Bob Cechet
Environmental Geoscience Division, Geoscience Australia
Robert (Bob) Cechet received a Bachelor of Science Degree (Distinction) from Monash University and a Diploma of Meteorology from the Australian Bureau of Meteorology Training School. He subsequently spent seven years with the Bureau of Meteorology gaining experience in weather forecasting and meteorological instrumentation.
He joined CSIRO Atmospheric Research in the late 1980’s to work on the calibration and validation of satellite data utilising meteorological and radiation instrumentation.

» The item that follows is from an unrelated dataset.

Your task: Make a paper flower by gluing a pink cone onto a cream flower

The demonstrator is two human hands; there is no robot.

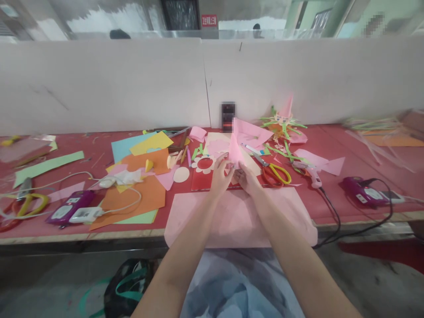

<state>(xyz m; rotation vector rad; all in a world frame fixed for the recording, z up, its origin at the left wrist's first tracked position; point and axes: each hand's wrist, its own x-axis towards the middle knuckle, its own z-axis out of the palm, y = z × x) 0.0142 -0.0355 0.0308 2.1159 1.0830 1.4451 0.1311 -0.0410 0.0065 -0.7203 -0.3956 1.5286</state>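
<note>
My left hand and my right hand meet over the red table, both pinching a small folded piece of pink paper that stands up between the fingertips. Under my wrists lies a large pale pink sheet that hangs over the table's front edge. Just beyond my hands lies a red card with a white flower cutout.
Yellow-handled scissors lie right of my hands, then a glue gun and a purple power unit with cables. Coloured paper sheets, a white charger and another pair of scissors cover the left. A white partition backs the table.
</note>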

There he became interested in the validation of both weather and climate models utilising his skills in meteorology and instrumentation, and he went on to be an active contributor to the Australian Greenhouse Science Program focusing on the impacts in the Australia region from extreme events. Highlights included winning the Environment Award from the Planning Institute of Australia (National Conference, 2003) and the ShermanEureka prize for Environmental Research from the Australian Museum Trust (2003).

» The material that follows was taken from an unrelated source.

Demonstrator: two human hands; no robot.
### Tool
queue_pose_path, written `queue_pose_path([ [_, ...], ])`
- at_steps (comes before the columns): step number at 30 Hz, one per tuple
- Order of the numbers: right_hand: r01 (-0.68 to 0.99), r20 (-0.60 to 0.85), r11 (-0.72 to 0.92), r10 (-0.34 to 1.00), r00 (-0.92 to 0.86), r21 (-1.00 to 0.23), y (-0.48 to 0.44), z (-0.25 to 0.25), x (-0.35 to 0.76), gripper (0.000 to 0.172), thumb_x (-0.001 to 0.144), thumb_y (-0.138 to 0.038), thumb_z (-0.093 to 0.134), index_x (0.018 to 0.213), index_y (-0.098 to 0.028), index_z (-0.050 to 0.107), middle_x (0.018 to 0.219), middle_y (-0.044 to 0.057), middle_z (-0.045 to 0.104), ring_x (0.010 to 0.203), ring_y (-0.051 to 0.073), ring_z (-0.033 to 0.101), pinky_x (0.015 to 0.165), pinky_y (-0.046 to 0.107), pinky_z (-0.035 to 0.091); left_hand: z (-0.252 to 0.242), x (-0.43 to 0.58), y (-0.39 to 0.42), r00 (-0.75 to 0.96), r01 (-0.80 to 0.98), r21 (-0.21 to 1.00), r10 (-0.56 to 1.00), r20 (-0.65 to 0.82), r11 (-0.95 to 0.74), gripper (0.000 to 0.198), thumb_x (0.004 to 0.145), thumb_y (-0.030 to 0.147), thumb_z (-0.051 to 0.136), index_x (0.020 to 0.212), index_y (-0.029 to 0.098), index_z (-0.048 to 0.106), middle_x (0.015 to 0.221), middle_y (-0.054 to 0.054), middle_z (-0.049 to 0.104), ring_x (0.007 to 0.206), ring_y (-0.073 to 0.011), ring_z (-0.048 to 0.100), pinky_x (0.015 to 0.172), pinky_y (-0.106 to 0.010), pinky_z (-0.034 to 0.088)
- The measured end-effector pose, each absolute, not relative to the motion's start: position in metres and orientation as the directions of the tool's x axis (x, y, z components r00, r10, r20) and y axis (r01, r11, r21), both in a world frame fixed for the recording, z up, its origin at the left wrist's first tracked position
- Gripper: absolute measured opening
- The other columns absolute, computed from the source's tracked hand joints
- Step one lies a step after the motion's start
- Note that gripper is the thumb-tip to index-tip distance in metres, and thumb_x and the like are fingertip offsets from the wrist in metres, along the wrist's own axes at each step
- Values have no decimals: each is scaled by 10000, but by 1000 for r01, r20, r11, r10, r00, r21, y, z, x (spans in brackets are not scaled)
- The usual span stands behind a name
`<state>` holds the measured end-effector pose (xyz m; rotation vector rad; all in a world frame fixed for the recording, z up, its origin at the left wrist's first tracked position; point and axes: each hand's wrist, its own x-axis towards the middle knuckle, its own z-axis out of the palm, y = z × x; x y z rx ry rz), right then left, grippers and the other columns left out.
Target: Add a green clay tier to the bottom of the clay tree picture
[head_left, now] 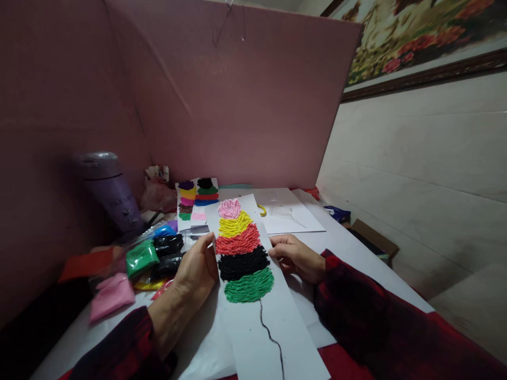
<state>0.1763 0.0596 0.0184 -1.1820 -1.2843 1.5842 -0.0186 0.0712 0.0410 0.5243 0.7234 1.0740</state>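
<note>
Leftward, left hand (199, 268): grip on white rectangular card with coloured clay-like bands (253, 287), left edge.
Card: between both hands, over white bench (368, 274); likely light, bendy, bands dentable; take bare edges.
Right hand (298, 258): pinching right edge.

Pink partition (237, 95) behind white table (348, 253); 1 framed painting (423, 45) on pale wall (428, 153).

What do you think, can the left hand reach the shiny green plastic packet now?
Probably yes: the green packet looks uncovered, though the left hand holds the white rectangular card and shiny black packets lie between.
</note>
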Motion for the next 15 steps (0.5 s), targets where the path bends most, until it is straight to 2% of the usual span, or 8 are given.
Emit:
queue_pose_path([
  [5,-12,-183,-194,940,-287,-981,60,18,175,62,625,-201,538,638,-179,481,474,-94,330,388,37,190,387,193,104,36,-21,72,357,-586,703,908,-221,402,355,937,219,365,1174,110,606,894,-92,743,823,-243,702,848,-389,518],
  [15,-18,-171,-184,942,-287,-983,62,13,177,89,664,-225,551,653,-176,479,495,-87,344,386,36,240,370,173,157,37,-21,70,434,-614,653,881,-188,442,371,973,318,338,1188,169,601,1016,-84,715,955,-252,666,920,-422,478],
])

Bob joined Geoscience Australia in 2004 to focus on natural hazards (extreme events). He led the climate change and infrastructure impact work undertaken for the Garnaut review as well as the post-event impact analysis undertaken on Cyclone Larry and also the 2009 Victorian fires (in collaboration with CSIRO).
Recently Bob has been the lead researcher and author of two national studies for the Federal Department of Climate Change focusing on climate change and coastal vulnerability and also wind risk to infrastructure and the implications of climate change on the residential building stock.